Last year I bought a Printrbot LC on behalve of the school where I teach. After building the kit and a summer-vacation for figuring out, and getting used to, the machine it was time to let the beast out in to the wild. Because it can be quite risky to let my middle school students around something rather fragile en expensive I decided it needed some sort of protection. Besides it had to be portable so my colleagues and me could use it in different classrooms around the school and bring it back to the storeroom after use.
I first made a kind of "Microwave" box around it but, however it was good for transporting the printer to the school, I realized this wouldn't work with storing the rolls of filament and the PC connected to printer.
If you are familiar with education you will know that (no) low costs and quick solutions are primal. So when the people from the school cleaning company disposed an old cleaning trolley I took it and used it as a start to build this car. Some plywood, tie-rips and phillips screws completed the thing in two or three free hours in my teaching schedule.

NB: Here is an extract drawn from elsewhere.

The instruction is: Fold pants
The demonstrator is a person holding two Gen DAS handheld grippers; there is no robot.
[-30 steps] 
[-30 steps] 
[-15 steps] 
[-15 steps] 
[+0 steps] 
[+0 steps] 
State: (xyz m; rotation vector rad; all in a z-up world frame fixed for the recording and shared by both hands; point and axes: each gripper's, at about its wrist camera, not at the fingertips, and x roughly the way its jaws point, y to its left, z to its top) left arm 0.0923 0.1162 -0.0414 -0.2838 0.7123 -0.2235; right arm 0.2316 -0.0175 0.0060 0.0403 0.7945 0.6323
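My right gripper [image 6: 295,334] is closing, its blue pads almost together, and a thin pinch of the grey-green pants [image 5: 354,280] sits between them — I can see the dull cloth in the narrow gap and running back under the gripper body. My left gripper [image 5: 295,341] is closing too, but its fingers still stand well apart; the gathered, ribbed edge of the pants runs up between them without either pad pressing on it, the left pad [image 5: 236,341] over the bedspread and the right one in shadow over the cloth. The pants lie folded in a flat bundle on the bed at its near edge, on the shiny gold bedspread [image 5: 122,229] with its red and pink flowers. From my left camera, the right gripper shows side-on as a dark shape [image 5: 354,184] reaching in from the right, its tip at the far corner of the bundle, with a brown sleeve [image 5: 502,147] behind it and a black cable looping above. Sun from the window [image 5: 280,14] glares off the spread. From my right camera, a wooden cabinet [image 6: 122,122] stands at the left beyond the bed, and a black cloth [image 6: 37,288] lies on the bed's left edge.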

It is far from perfect, let alone complete but I made it sketchy on purpose (yeah right...) so it can be adapted when needed and it isn't a catastrophe when it is abused.
This Instructable isn't really a step by step because I didn't documented the steps and only took pictures afterwards. It is merely a collection of construction idea's which you might find useful as an inspiration for your own projects.
Step 1: The Start; Clean Up the Parts.
This was my startpoint (well, sort of, this is just a kind of resembling car. My car didn't have any garbage-bags and such, luckily). The other picture shows the " microwavebox".
After stripping the car as much as possible I measured all the spaces between the tubes and made some quick sketches (no longer exist) and started to use the big circle saw we have to cut some 6 mm birch plywood in pieces that would fit.
Step 2: Overview
This is the end-result. You can see it quite a compact car. I'm pretty happy with it however the wheels sometimes are to small and hard which can result in unwanted vibrations if I push it through the school.
The open design helps very good to make students curious about what it is and the students who already know what it is I can hear say: "Hey that's that teacher with his 3D printer again" when I push it to classroom (Almost as if I'm driving a Ferrari through the halls, haha).
Step 3: The Workspace
I tried to make a compact car with just enough space for working. So the desk for the keyboard can be slided out and in for convenient storage.
Step 4: The Electronics Space
To keep it all save and tidy I thought out a solution which still provides easy acces to the computer and power.
Step 5: The 3d Printerspace
Because I want the possibility to quickly change some colors of filament and because It is best to feed the printer plastic from above I made this simple rack.
Step 6: The Storage Space
The trolley has enough storage room for extra tools and stock of plastics.
Step 7: Use It!
The daily experience with this car proves it was a cheap but sufficient solution for my problem. It works!